3:31 p.m. - En la República de Panamá se prohibió formalmente el uso en salud pública del plaguicida Dicloro Difenil Tricloroetano (DDT) por sus implicaciones en la salud de la población y en el ambiente.
De acuerdo con la Resolución No.0436 de 17 de mayo y publicada ayer, miércoles, en la Gaceta Oficial, también queda prohibida la producción y la importación de cualquier sustancia o alimento que contenga DDT.
Se establece que el Ministerio de Salud (Minsa) coordinará con la Autoridad Nacional de Aduanas la aplicación de esta reglamentación para controlar la importación de los artículos que contengan DDT.
Solo se permite la exportación de DDT o productos contaminados con esta sustancia para su eliminación, siempre y cuando el país importador cuente con la tecnología para el tratamiento y disposición final de este contaminante órgano clorado, previa notificación al Minsa como autoridad competente, según lo dispuesto en el Convenio de Basilea, destacó el artículo No.4 de la citada resolución.
También queda prohibido desechar el DDT y productos contaminados con esta sustancia en los sistemas de tratamiento de aguas residuales y recolección de desechos sólidos comunes.

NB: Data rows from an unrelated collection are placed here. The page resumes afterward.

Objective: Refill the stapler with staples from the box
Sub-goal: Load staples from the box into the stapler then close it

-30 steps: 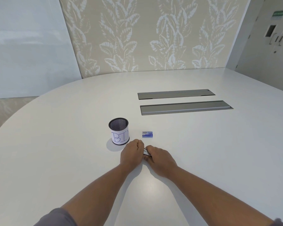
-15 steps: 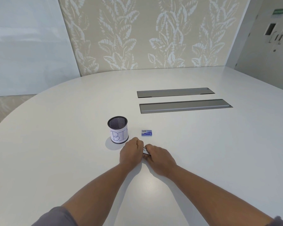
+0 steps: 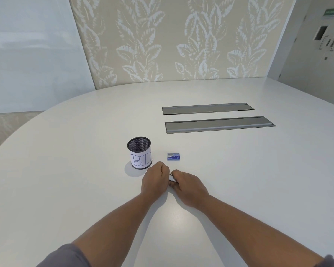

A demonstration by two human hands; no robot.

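Observation:
Both of my hands meet on the white table (image 3: 66,189) around a small metal stapler (image 3: 173,179); only a silver sliver of it shows between them. My left hand (image 3: 155,179) is closed over its left end and my right hand (image 3: 189,186) covers its right part. A small blue staple box (image 3: 174,156) lies flat and closed on the table just beyond my hands, apart from them.
A black mesh cup (image 3: 139,152) with a paper label reading "BIN" stands left of the box, close to my left hand. Two long grey cable-hatch covers (image 3: 218,124) are set into the table farther back. A patterned wall and a door lie beyond.
My hands and the stapler stay in the same place; only the camera view shifts slightly.

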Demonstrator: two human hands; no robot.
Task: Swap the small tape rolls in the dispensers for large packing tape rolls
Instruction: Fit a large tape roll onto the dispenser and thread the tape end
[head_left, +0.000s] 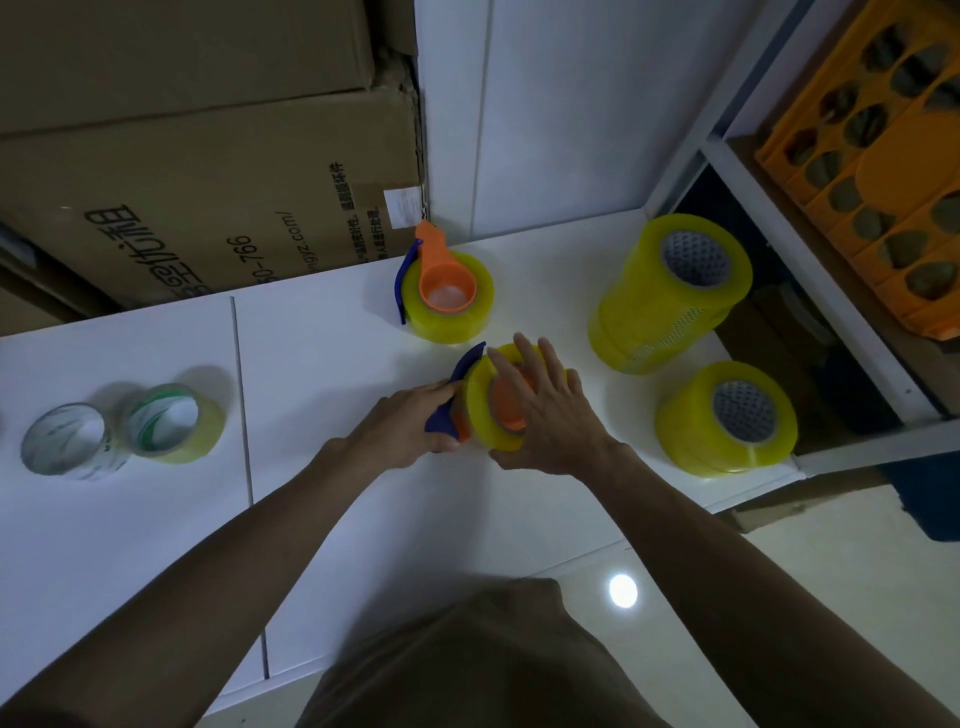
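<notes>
Your left hand (415, 421) grips the blue handle of the near dispenser (457, 405), fingers curled round it just above the white table (322, 499); your right hand (550, 415) lies over the yellow roll (480, 410) seated on that dispenser's orange hub, fingers spread and nearly straight across the roll's top face, thumb tucked under its near edge; the hand presses on the roll rather than closing round it; the roll and dispenser sit tilted on their side between your two hands, at the table's middle.

Just behind them stands the far dispenser (441, 288), upright on the table near the wall, already carrying a large yellow roll on its orange core, its orange handle pointing back toward the cardboard boxes (197, 156); no hand touches it.

To your right, near the table's edge, a tall stack of yellow rolls (660, 312) stands, and a shorter stack (691, 431) sits nearer you, apart from the first; both show grey cores at the top.

Well away to your left lie the two small rolls, touching side by side: a clear roll (70, 441) and a greenish roll (174, 423), both flat on the table, outside the dispensers.

An orange crate (883, 171) rests on the shelf at right.
</notes>
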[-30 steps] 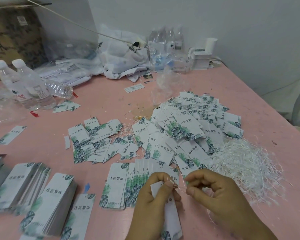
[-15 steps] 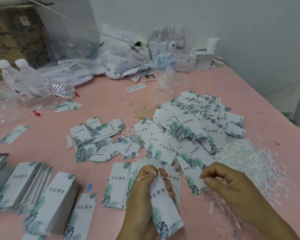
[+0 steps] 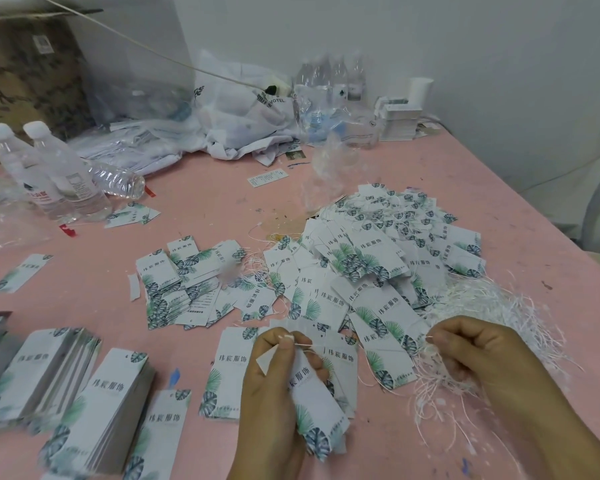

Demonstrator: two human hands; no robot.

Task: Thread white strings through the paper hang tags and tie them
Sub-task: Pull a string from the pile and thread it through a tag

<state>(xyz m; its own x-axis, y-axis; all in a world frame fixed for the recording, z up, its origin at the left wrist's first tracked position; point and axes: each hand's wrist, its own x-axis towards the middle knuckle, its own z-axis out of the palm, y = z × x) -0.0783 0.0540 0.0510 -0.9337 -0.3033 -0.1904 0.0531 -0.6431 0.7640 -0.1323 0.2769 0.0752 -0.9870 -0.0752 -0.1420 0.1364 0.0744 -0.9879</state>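
Pink table (image 3: 205, 202) by white wall, left hand (image 3: 274, 393) gripping tag (image 3: 312, 393), right hand (image 3: 482, 355) pinching string (image 3: 368, 345)

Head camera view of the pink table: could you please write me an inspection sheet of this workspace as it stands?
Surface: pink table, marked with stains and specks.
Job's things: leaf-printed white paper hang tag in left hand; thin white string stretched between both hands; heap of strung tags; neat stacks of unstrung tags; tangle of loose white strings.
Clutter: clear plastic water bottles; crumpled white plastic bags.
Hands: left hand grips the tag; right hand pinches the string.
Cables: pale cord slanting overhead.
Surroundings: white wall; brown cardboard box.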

Según el Minsa, la medida forma parte de compromisos internacionales que adquirió Panamá, ya que este producto no se usa en el país.
Por su parte, Virgilio Saldaña, de la Asociación de Productores de Tierras Altas, explicó que, en efecto, "desde hace muchos años se dejó de usar este producto" que prácticamente ya está descontinuado.
Saldaña señaló que los productores no utilizan el DDT como plaguicida porque es un producto altamente tóxico y residual. "Ninguna persona puede usarlo", recalcó.
De hecho, el uso de este pesticida se usó en el pasado para el combate a la malaria hasta que se comprobó el alto riesgo al que se exponía a las personas. De ahí que quedó limitado y se ha ido eliminando del todo paulatinamente, tal lo anunciaron organismos de las Naciones Unidas en el año 2009.